Wildlife Insights launches AI camera-trap analysis

On December 17, 2019, Google’s Earth Outreach team and six conservation organizations launched Wildlife Insights, a cloud platform that uses AI to sort the flood of images produced by motion-triggered camera traps. The partner organizations were the Wildlife Conservation Society, the Smithsonian Conservation Biology Institute, the North Carolina Museum of Natural Sciences, WWF, the Zoological Society of London, and Conservation International, and the launch made public the largest collection of camera-trap records assembled to that point.

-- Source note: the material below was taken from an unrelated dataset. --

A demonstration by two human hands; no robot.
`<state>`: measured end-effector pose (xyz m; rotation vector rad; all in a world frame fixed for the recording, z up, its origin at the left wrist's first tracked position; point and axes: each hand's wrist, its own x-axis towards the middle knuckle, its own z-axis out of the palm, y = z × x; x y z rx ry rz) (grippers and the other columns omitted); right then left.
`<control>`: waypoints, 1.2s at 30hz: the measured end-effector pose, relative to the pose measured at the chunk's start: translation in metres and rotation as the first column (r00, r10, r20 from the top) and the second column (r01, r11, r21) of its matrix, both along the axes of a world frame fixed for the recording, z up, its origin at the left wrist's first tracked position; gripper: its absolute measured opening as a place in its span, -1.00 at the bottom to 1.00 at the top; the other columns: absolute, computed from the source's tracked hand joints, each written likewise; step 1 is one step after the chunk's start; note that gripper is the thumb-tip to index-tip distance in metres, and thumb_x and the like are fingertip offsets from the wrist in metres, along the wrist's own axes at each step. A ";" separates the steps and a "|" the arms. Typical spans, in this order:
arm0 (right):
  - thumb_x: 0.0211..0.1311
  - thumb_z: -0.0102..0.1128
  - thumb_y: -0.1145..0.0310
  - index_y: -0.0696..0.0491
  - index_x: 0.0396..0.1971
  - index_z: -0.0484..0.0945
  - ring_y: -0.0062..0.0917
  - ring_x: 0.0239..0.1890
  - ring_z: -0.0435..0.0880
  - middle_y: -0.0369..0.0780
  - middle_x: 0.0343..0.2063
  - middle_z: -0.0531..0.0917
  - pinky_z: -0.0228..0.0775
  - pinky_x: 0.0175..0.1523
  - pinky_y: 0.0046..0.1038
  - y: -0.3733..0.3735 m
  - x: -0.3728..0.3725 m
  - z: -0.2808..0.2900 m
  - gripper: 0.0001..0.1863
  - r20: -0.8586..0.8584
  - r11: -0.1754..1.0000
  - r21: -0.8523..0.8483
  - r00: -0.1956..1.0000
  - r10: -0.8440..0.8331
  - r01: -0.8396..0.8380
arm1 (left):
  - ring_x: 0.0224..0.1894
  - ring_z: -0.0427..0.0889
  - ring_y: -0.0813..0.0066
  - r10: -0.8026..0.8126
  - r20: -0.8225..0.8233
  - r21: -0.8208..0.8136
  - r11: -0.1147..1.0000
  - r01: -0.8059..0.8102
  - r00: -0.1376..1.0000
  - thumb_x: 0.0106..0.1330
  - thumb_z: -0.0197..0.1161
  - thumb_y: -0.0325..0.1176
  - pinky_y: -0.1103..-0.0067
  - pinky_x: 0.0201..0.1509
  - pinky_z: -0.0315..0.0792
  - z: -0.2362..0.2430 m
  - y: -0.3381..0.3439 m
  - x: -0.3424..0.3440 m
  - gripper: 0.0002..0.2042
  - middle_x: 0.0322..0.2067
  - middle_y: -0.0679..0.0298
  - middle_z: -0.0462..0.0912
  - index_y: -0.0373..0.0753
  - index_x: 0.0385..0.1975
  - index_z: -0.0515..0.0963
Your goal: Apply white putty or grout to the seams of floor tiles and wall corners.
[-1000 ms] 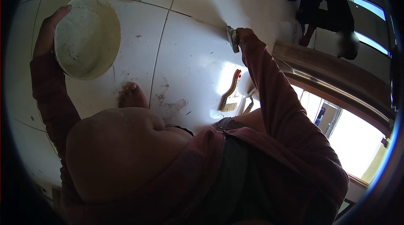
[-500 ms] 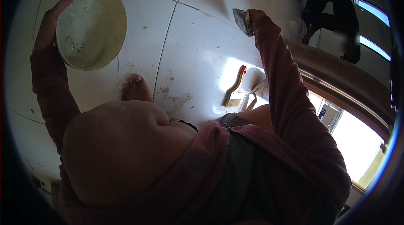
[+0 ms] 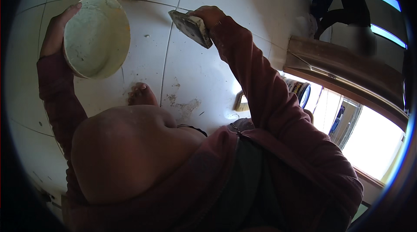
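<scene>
My left hand (image 3: 58,30) grips the rim of a round, pale bucket (image 3: 118,36) at the far left, its thumb over the edge. The bucket tilts toward me, and whitish paste coats its inside. Right of the bucket and apart from it, my right hand (image 3: 209,17) is closed around a flat plastering trowel (image 3: 191,30). Grey-white smears cover the trowel's blade, which slants down to the right. The trowel's handle is mostly hidden in my fingers.
A brush (image 3: 239,103) lies on the white tiled floor (image 3: 195,73), partly behind my right sleeve. Beyond that forearm is a dark-labelled can (image 3: 297,89) beside a brown wooden frame (image 3: 347,69). Another person (image 3: 336,4) crouches at the far right. My bare foot (image 3: 142,95) rests below the bucket.
My right hand has swung left with the trowel, closer to the bucket. The bucket has shifted slightly right and nearer. My right forearm now covers most of the brush, and the can shows.
</scene>
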<state>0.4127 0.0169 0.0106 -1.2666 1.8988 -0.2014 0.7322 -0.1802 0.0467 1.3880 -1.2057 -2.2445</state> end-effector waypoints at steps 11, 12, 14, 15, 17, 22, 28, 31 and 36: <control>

Camera traps are central to modern wildlife monitoring, but they generate a crushing volume of useless frames: up to 80 percent of photos contain no animal at all, triggered instead by wind-blown grass or shifting light. Researchers traditionally reviewed every image by hand. Wildlife Insights trained a custom model on roughly nine million images contributed by the partners, running on Google Cloud’s AI Platform, and could classify images up to 3,000 times faster than a human - about 3.6 million photos an hour - discarding empty frames and labeling species automatically.

By collapsing months of manual review into near-real-time analysis, the platform let conservationists track population trends, detect rare or elusive species, and assess habitat recovery, as demonstrated after Australian bushfires. The project sits alongside Google and conservation efforts to standardize and share biodiversity data, and the underlying model later evolved into open-source releases for the wider community.

Why business readers should care: the value here was not detecting animals but discarding noise - automating away the 80 percent of empty images freed scarce expert time for the work only humans could do, a pattern that recurs whenever AI is bolted onto a high-volume sensing operation.